Но едва пробыли часа два дома, как оробели и присмирели, не найдя ни в ком и ни в чем ответа и сочувствия своим шумным излияниям. От смеха и веселого говора раздавалось около них печальное эхо, как в пустом доме.
На всем лежал какой-то туман. Даже птицы отвыкли летать к крыльцу, на котором кормила их Марфинька. Ласточки, скворцы и все летние обитатели рощи улетели, и журавлей не видно над Волгой. Котята все куда-то разбежались.
Цветы завяли, садовник выбросил их, и перед домом вместо цветника лежали черные круги взрытой земли, с каймой бледного дерна, да полосы пустых гряд. Несколько деревьев завернуты были в рогожу. Роща обнажалась всё больше и больше от листьев. Сама Волга почернела, готовясь замерзнуть.
Но это природа: это само по себе не делает, а только усиливает скуку людям. «А вот что с людьми сталось, со всем домом?» — спрашивала Марфинька, глядя в недоумении вокруг.
Гнездышко Марфиньки, ее комнатки наверху, потеряли свою веселость. В нем поселилось с Верой грустное молчание.
У Марфиньки на глазах были слезы. Отчего всё изменилось? Отчего Верочка перешла из старого дома? Где Тит Никоныч? Отчего бабушка не бранит ее, Марфиньку: не сказала даже ни слова за то, что вместо недели она пробыла в гостях две? Не любит больше? Отчего Верочка не ходит по-прежнему одна по полям и роще? Отчего все такие скучные, не говорят друг с другом, не дразнят ее женихом, как дразнили до отъезда? О чем молчат бабушка и Вера? Что сделалось со всем домом?
Марфиньку кое-как успокоили ответами на некоторые вопросы. Другие обошли молчанием.
— Вера перешла оттого, — сказали ей, — что печи в старом доме, в ее комнате, стали плохи, не держат тепла.
— Тит Никоныч уехал унимать беспорядки в деревне.
— Вера не ходит гулять, потому что простудилась и пролежала три дня в постели, почти в горячке.
Марфинька, услыхав слово «горячка», испугалась задним числом и заплакала.

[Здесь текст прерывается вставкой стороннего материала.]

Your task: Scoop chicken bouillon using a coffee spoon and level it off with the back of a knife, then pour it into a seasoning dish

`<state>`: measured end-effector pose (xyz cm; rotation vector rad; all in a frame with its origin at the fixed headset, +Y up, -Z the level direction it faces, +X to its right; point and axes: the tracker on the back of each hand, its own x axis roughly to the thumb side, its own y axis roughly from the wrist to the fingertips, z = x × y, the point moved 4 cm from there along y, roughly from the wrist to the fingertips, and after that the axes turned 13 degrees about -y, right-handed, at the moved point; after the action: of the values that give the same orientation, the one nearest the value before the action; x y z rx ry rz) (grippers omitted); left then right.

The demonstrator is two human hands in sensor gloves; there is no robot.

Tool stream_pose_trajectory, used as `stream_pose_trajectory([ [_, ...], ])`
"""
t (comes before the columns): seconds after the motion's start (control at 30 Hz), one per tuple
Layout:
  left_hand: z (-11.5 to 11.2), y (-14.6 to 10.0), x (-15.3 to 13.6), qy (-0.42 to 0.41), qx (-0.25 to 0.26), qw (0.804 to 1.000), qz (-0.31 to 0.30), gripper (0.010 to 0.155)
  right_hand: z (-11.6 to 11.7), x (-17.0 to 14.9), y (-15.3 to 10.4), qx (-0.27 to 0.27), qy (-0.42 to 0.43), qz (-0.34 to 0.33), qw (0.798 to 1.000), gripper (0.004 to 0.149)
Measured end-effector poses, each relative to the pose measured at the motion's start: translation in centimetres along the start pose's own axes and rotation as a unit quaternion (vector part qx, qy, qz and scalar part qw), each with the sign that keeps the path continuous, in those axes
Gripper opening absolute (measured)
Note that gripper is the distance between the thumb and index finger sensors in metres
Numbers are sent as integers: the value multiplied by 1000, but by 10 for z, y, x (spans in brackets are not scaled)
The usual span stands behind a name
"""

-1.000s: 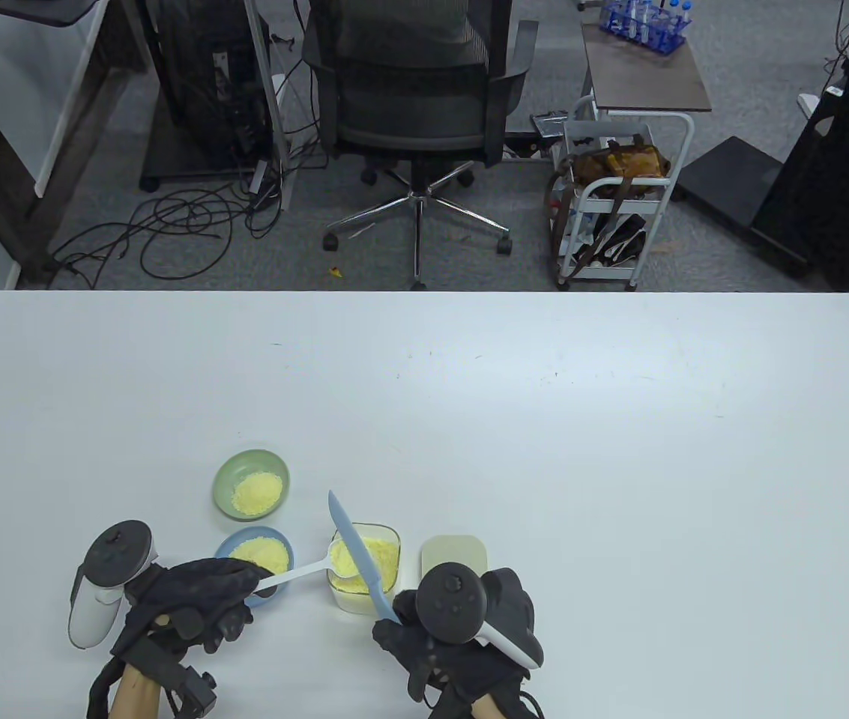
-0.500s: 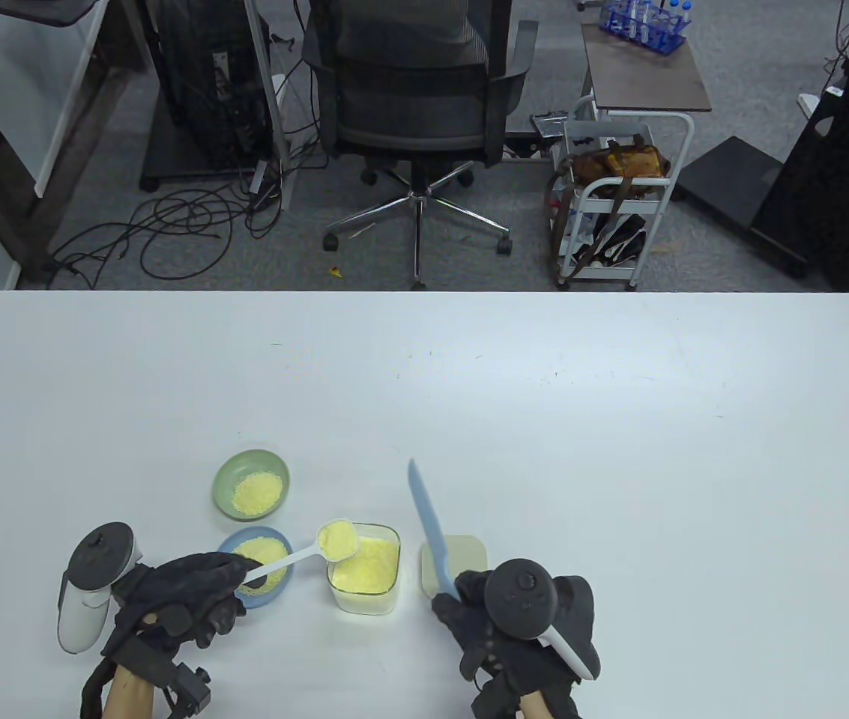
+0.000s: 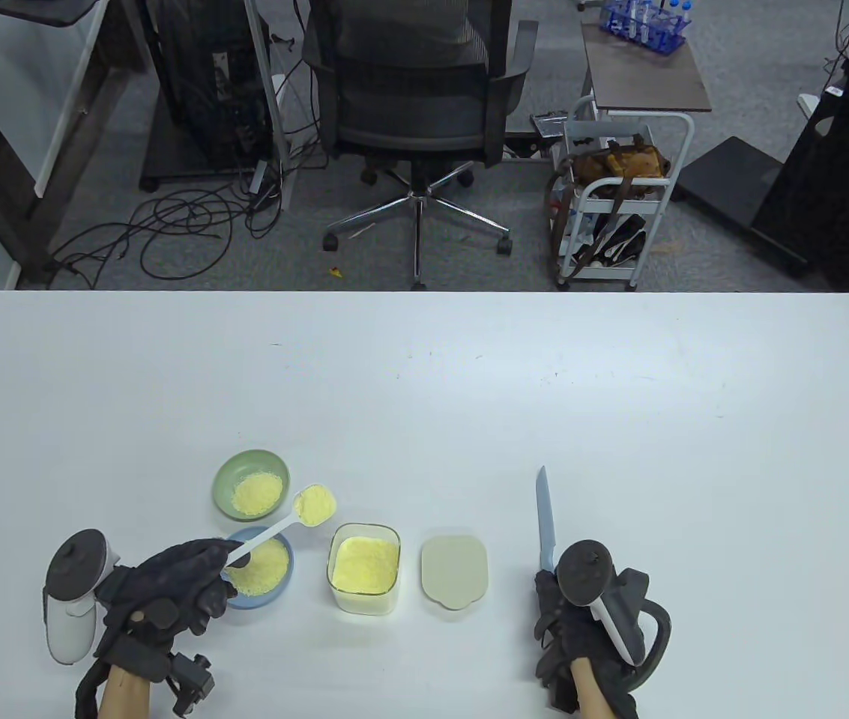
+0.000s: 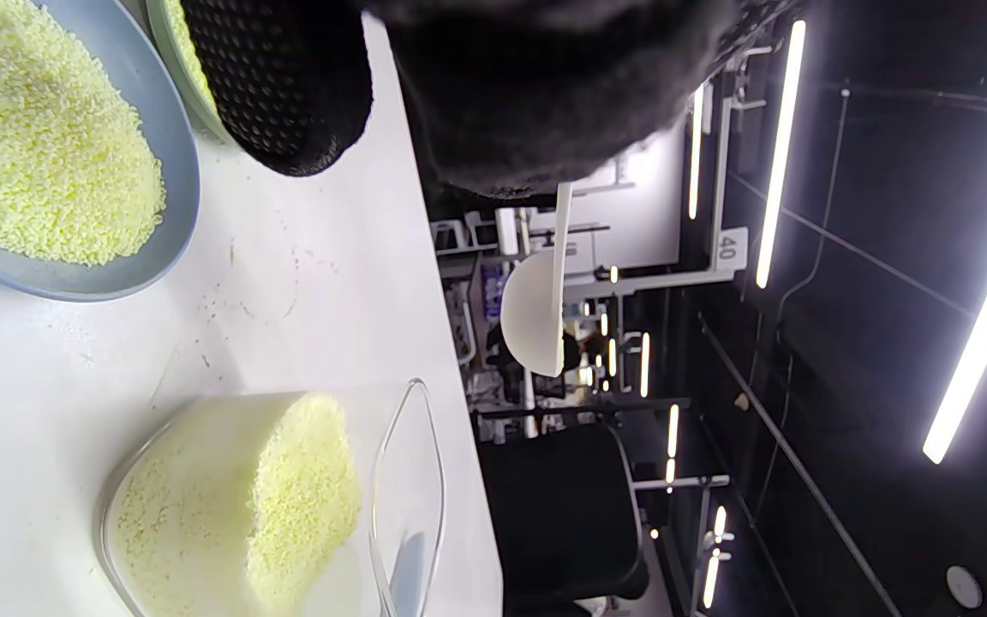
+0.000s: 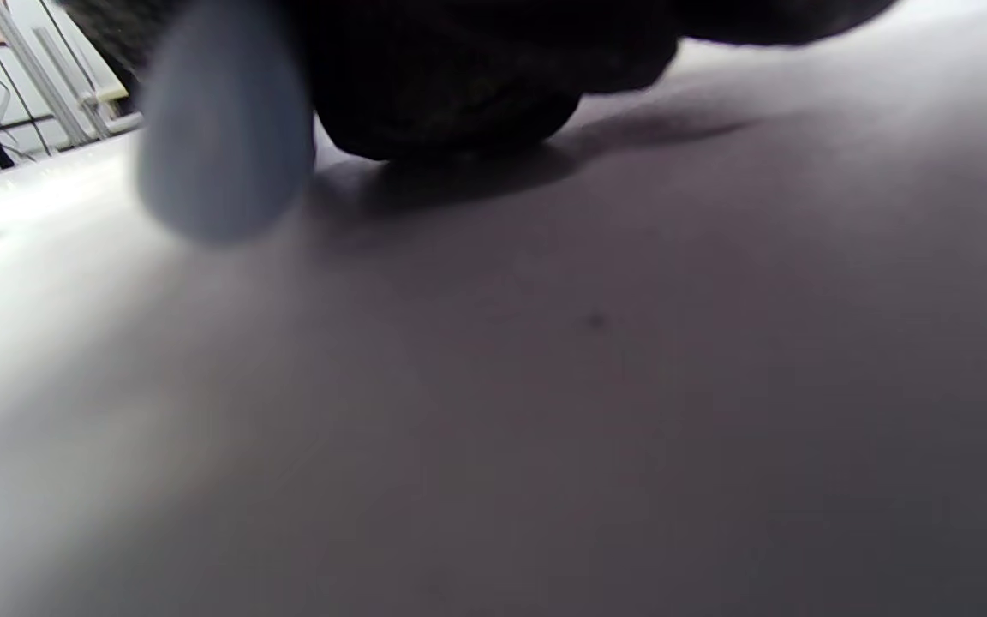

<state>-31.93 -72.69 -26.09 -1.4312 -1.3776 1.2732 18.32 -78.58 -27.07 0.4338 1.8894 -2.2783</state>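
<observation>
Overhead, my left hand (image 3: 169,592) pinches the coffee spoon (image 3: 297,515), level with bouillon, beside the green dish (image 3: 223,479); right hand (image 3: 581,622) grips the knife (image 3: 543,517). Left wrist view shows only the bowl's underside (no powder). Right wrist: blurred handle, gripped.

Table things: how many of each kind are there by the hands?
Round dishes: 2, green dish and blue dish
Clear tub: 1
Lid: 1
Spoon: 1
Knife: 1
Total: 6
</observation>
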Motion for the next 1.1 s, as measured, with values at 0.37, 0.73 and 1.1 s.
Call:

На вопрос, «о чем бабушка с Верой молчат и отчего первая ее ни разу не побранила, что значило — не любит», Татьяна Марковна взяла ее за обе щеки и задумчиво, со вздохом, поцеловала в лоб. Это только больше опечалило Марфиньку.
— Мы верхом ездили, Николай Андреич дамское седло выписал. Я одна каталась в лодке, сама гребла, в рощу с бабами ходила! — затрогивала Марфинька бабушку, в надежде, не побранит ли она хоть за это.
Татьяна Марковна, будто с укором, покачала головой, но Марфинька видела, что это притворно, что она думает о другом, или уйдет и сядет подле Веры.
Марфинька печалилась и ревновала ее к сестре, но сказать боялась и потихоньку плакала. Едва ли это была не первая серьезная печаль Марфиньки, так что и она бессознательно приняла общий серьезно-туманный тон, какой лежал над Малиновкой и ее жителями.
Она молча сидела с Викентьевым: шептать им было не о чем. Они и прежде беседовали о своих секретах во всеуслышание. И редко-редко удавалось Райскому вызвать ее на свободный лепет, или уж Викентьев так рассмешит, что терпенья никакого не станет, и она прорвется нечаянно смехом, а потом сама испугается, оглянется вокруг, замолчит и погрозит ему.